Reputation: 5576
I want to use Python to count the numbers of words that occur between certain punctuation characters in a block of text input. For example, such an analysis of everything written up to this point might be represented as:
[23, 2, 14]
...because the first sentence, which has no punctuation except the period at the end, has 23 words, the "For example" phrase that comes next has two, and the rest, ending with the colon, has 14.

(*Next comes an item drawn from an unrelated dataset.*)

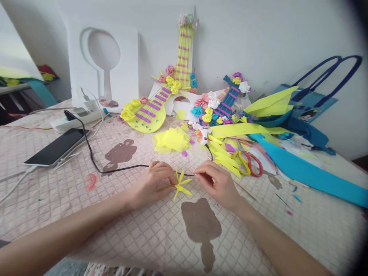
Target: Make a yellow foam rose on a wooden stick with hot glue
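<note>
My left hand [157, 179] pinches a small yellow paper flower [181, 186] with thin, pointed petals spread like a star. Just to its right is my right hand [216, 182], thumb and fingertips pressed together; whatever lies between them is too small to make out. Behind both hands a black cord [126, 168] crosses the table. Beyond them sits a heap of yellow crepe paper pieces [172, 138]. A white glue gun [204, 133] rests to the right of that heap.
Scissors with red and yellow handles [253, 164] lie right, near yellow strips [227, 157] and a blue paper band [304, 168]. Decorated paper guitars [151, 109] stand behind. A phone [57, 147] and power strip [77, 115] occupy the left; a blue bag [313, 103] is back right.
</note>
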Available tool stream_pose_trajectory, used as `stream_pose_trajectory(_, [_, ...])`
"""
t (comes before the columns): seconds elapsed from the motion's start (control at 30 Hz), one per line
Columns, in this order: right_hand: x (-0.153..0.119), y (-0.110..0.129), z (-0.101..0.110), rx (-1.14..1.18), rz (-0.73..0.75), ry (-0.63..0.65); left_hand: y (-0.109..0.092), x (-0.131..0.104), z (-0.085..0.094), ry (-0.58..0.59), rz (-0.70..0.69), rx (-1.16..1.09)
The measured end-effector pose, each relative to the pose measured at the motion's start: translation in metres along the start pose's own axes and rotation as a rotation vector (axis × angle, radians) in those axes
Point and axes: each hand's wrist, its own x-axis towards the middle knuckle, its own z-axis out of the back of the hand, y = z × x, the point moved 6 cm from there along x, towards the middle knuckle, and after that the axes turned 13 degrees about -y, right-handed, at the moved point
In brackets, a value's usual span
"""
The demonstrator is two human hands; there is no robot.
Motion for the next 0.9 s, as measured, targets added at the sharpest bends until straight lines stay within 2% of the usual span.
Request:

This probably wouldn't be too hard to make, but (to go along with the "don't reinvent the wheel" philosophy that seems especially Pythonic) is there anything already out there that would be especially suitable for the task?
Upvotes: 1
Views: 1289
Reputation: 25964
Joran beat me to it, but I'll add my approach:
from string import punctuation
import re
s = 'I want to use Python to count the numbers of words that occur between certain punctuation characters in a block of text input. For example, such an analysis of everything written up to this point might be represented as'
gen = (x.split() for x in re.split('[' + punctuation + ']',s))
list(map(len,gen))
Out[32]: [23, 2, 14]
(I love map
)
Upvotes: 4
Reputation: 113998
punctuation_i_care_about="?.!"
split_by_punc = re.split("[%s]"%punctuation_i_care_about, some_big_block_of_text)
words_by_puct = [len(x.split()) for x in split_by_punc]
Upvotes: 4